Features: Conversation With...

Oct
2011

He Spoke

The Tom Davies take on bespoke eyewear


By Gloria Nicola

At the age of 21, Tom Davies, a student of film and TV at the University of East Anglia in the U.K., decided it was time to travel. He packed his backpack and purchased a ticket to Hong Kong. There he supported himself with a variety of design jobs, including toys. But what really captured his imagination was a job in an eyewear factory. “The pay was very low, but the guy I was working with was so enthusiastic his excitement spread to me.” While there, Davies helped build product from scratch, designing frames for many international brands. But he started to get frustrated. “Frames often didn’t fit as well as they should have so I started adjusting sizes and selecting specific colors for friends and family,” he notes. “Soon I realized there might be something in the customized aspect of eyewear.”

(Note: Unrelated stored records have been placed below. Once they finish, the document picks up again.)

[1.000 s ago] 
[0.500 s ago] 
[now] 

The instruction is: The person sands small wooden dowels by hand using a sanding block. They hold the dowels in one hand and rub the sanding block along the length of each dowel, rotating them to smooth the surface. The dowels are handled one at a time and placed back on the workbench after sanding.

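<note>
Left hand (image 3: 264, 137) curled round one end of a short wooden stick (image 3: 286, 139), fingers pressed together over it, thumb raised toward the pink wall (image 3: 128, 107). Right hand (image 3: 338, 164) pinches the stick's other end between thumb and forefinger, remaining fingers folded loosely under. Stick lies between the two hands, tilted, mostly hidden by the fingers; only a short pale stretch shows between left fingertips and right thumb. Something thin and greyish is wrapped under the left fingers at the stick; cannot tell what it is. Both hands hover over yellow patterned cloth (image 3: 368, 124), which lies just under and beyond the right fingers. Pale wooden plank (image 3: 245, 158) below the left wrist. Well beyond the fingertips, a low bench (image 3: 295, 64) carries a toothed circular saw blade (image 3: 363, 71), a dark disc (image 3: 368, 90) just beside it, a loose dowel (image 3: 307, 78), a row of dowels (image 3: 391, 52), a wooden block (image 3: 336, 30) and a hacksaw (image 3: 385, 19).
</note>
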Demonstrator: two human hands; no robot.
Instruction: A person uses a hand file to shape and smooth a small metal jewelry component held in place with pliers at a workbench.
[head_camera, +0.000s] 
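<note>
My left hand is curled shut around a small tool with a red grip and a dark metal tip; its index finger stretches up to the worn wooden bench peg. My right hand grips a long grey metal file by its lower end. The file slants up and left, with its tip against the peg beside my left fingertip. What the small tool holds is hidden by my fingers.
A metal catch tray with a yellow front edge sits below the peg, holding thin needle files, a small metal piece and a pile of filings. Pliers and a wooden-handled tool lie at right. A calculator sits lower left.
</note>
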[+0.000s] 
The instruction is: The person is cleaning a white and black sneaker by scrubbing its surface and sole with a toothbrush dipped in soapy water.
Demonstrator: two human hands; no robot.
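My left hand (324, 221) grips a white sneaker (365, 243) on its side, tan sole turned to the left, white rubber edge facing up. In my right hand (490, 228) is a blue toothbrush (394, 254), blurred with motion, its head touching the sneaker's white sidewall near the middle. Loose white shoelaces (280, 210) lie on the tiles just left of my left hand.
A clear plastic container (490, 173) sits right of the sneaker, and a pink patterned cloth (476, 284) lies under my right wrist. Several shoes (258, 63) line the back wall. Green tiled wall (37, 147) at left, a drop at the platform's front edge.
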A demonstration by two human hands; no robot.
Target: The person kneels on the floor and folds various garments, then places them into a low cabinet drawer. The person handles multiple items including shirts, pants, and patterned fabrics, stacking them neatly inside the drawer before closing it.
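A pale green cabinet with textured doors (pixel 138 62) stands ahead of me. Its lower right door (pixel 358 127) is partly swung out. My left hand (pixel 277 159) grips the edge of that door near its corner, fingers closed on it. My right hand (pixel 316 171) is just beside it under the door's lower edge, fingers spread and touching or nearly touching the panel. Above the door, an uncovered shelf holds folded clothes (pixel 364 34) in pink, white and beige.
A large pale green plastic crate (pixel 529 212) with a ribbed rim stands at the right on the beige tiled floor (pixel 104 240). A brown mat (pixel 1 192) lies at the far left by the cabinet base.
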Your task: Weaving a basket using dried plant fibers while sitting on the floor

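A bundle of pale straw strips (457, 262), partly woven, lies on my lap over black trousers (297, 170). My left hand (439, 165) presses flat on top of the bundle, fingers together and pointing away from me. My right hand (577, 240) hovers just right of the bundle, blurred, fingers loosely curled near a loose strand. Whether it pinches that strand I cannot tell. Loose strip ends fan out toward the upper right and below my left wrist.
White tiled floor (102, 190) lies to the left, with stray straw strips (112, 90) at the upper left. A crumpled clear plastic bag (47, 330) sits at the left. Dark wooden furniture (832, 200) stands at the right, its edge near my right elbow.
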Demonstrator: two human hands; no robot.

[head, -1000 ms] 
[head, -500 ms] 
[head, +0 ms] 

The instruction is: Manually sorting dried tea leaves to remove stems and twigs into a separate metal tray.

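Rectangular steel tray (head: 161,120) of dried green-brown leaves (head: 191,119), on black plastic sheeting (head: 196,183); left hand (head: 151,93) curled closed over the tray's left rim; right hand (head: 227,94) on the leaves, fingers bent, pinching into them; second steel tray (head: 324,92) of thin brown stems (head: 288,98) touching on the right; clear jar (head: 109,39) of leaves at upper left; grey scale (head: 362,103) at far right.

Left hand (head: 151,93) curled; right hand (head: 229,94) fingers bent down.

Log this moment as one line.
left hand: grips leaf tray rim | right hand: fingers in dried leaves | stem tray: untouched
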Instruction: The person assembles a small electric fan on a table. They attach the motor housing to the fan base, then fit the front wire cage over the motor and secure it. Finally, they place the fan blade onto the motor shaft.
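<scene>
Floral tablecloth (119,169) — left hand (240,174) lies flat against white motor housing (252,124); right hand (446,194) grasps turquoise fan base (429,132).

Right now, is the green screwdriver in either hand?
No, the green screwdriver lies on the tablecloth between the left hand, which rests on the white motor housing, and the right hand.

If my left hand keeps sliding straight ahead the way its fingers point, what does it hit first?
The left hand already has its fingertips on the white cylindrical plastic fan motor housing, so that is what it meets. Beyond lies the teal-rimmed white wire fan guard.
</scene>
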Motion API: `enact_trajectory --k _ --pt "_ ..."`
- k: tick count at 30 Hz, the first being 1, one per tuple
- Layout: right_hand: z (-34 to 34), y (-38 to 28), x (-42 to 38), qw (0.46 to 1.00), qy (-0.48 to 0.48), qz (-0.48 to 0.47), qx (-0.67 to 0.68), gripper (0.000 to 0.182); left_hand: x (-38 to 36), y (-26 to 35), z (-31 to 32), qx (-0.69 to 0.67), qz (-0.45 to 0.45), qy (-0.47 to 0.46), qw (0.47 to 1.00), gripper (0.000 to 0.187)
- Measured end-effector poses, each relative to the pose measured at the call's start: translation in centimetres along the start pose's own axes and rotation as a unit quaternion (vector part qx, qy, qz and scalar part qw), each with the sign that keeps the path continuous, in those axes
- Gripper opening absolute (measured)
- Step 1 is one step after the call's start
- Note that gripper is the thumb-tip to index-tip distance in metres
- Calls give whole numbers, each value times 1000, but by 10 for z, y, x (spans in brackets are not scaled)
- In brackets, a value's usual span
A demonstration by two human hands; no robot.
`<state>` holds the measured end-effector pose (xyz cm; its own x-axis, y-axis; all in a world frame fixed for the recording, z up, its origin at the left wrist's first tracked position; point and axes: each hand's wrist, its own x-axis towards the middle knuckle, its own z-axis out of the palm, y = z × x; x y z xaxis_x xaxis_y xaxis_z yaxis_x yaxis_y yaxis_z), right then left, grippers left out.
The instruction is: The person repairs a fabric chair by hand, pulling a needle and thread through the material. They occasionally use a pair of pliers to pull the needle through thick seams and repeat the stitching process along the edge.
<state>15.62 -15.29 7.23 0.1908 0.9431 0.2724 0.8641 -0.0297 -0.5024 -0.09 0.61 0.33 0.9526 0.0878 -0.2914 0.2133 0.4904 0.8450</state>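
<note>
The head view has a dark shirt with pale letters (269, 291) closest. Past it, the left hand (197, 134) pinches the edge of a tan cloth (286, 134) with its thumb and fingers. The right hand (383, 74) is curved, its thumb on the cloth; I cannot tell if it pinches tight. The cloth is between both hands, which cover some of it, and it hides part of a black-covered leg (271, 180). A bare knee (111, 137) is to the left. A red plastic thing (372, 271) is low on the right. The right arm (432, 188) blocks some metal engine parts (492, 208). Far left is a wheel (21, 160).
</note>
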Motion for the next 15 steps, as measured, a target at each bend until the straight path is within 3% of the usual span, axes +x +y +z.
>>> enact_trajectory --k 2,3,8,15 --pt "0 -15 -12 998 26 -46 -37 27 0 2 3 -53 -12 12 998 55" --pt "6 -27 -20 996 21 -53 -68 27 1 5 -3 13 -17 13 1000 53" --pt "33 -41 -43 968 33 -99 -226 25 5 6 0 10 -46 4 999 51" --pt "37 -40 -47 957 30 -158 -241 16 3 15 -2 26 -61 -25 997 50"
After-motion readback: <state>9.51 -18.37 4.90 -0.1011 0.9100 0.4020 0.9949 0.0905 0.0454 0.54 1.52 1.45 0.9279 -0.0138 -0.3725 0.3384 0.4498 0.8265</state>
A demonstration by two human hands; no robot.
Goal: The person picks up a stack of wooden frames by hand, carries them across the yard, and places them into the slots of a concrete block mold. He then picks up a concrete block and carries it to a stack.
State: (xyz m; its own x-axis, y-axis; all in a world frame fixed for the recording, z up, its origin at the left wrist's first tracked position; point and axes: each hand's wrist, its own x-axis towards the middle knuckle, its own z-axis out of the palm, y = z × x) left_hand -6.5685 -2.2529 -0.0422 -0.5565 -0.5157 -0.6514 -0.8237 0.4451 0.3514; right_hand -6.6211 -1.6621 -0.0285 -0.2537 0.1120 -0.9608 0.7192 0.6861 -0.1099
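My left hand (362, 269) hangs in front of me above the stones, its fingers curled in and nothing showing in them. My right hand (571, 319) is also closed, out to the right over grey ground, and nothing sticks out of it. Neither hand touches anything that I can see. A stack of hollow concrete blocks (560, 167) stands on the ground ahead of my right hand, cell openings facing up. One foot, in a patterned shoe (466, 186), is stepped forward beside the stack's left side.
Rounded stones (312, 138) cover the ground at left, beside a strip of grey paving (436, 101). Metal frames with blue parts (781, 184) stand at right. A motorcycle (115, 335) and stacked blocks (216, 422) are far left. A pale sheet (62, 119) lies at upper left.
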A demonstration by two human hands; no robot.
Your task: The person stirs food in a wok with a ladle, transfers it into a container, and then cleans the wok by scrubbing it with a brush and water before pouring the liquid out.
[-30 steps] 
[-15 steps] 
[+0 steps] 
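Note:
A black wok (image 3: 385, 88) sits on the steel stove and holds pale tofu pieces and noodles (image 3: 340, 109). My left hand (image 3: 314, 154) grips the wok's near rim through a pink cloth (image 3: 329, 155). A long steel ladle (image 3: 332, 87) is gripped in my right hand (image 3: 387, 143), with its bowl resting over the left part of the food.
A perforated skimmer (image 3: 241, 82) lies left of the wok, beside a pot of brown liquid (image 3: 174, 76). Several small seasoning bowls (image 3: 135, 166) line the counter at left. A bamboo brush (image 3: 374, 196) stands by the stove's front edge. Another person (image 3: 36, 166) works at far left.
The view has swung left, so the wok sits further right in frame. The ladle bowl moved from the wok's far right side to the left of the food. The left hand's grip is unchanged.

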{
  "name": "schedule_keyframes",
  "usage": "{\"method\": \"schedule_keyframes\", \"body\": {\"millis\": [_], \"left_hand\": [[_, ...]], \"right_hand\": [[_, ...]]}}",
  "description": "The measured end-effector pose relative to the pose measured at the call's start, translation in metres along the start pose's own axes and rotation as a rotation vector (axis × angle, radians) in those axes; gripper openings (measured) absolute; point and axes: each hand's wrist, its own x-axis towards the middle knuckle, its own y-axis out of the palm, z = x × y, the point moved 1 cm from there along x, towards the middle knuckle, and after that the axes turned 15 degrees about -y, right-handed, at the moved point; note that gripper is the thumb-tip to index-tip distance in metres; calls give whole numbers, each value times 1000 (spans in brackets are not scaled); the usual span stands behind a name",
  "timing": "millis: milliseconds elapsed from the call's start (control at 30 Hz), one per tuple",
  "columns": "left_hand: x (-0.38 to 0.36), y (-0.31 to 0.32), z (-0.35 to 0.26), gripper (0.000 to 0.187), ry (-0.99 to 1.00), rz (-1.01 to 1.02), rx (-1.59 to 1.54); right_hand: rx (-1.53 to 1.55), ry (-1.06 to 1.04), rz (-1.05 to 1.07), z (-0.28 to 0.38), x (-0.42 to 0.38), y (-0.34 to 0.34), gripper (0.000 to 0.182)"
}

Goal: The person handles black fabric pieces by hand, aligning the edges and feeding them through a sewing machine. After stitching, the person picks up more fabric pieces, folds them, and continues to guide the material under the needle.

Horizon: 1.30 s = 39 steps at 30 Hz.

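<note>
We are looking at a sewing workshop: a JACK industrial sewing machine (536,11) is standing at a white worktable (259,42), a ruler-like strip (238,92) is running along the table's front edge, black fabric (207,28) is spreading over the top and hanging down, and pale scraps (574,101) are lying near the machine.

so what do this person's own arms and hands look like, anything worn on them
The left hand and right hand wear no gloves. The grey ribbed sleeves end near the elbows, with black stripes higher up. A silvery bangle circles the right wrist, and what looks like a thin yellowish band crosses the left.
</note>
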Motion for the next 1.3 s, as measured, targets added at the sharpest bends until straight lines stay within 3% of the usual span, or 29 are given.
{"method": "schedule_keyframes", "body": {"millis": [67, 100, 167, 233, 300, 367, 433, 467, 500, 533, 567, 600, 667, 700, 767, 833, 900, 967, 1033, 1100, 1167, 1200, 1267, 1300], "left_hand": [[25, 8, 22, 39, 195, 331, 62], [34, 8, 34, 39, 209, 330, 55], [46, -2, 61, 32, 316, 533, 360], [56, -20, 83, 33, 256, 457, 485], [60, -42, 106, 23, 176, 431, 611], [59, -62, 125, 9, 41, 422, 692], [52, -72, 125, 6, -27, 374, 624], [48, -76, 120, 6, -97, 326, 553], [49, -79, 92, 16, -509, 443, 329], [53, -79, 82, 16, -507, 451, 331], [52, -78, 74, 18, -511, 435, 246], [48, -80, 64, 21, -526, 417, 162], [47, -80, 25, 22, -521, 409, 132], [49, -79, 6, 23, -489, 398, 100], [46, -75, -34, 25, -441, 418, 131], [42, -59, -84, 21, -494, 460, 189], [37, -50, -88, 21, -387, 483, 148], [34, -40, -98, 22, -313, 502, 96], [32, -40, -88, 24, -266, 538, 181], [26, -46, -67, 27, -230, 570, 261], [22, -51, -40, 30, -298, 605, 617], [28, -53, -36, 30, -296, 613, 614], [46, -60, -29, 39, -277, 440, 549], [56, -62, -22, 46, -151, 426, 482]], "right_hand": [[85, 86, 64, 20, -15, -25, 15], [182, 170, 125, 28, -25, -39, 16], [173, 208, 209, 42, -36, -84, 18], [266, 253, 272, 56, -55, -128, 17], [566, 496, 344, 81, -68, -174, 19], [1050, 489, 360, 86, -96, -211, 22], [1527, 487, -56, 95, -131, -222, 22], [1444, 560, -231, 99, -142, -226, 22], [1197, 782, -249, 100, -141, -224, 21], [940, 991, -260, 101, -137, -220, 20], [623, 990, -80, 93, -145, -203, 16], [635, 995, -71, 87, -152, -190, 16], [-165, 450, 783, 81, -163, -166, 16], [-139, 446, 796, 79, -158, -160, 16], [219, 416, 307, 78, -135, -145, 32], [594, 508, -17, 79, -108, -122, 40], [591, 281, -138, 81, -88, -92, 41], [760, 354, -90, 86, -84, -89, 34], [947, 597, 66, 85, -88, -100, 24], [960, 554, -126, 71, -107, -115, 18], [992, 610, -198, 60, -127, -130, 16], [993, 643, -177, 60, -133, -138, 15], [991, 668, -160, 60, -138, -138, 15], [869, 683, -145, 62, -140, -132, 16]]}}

In 2000, Davies moved back to London and started a bespoke optical business. “I found people were actually willing to pay 5,000 British pounds (about $8,000 U.S.) for a customized frame,” he notes. “I did on the average of four styles a month and my waiting list sometimes ran to 12 months. I started to get good press so I decided after 18 months to add ready-to-wear.” Harrods, the luxury U.K. department store, was the first to sell Davies’ ready-to-wear collection. “That was fantastic for the brand,” he notes. “I used to go to the store and pretend to work there, directing people to my eyewear. Before I knew it, the product was being sold in 40 shops. Then I was asked to go to Rome to do a private fitting. From that one client I made 175,000 pounds ($280,000 U.S.).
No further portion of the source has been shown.